# [Dataset records]
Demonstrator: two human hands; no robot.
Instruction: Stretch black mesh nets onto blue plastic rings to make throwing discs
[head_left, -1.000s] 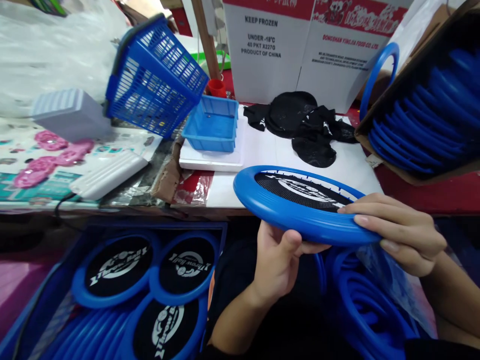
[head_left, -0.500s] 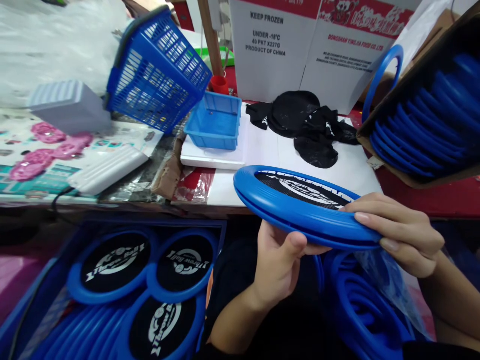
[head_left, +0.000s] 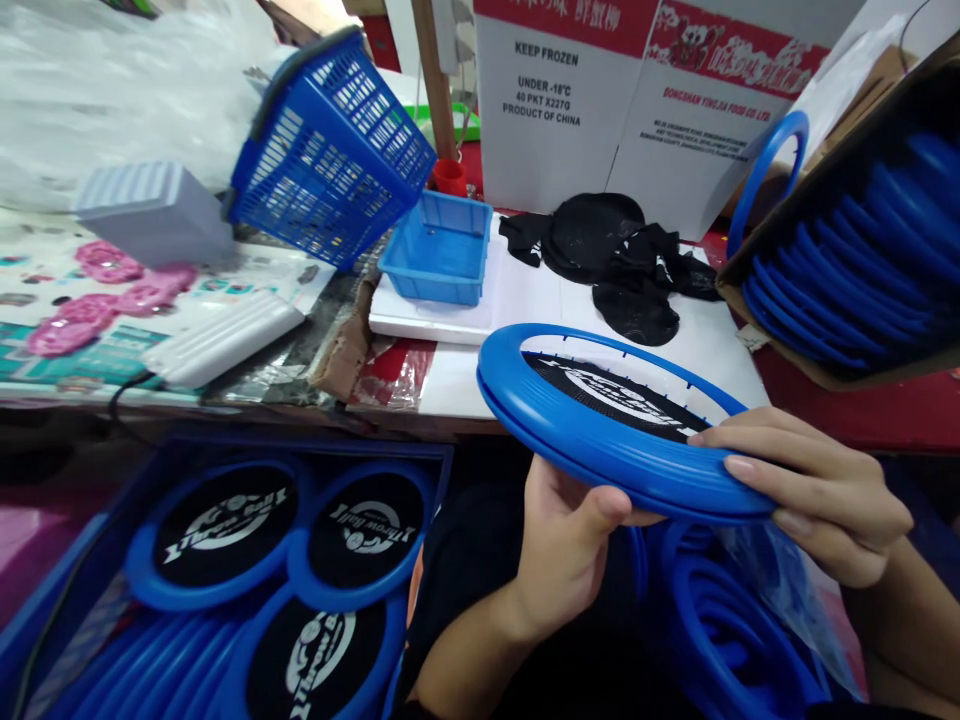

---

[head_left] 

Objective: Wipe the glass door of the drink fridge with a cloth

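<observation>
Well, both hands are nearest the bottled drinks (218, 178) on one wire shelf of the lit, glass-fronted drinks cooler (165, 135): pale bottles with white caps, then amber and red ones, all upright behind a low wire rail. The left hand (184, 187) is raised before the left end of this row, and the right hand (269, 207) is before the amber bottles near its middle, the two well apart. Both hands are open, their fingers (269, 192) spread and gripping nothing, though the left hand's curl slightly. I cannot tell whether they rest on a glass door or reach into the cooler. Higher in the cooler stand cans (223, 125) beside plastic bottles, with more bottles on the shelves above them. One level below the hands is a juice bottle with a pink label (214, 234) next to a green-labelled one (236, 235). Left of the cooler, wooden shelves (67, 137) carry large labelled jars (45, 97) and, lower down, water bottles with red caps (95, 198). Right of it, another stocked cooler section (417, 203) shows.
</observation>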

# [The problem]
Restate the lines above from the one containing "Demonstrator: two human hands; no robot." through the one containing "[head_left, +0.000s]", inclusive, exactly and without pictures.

# [The completed task]
Demonstrator: two human hands; no robot.
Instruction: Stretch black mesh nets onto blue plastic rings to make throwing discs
[head_left, -1.000s] 
[head_left, -0.500s] 
[head_left, +0.000s] 

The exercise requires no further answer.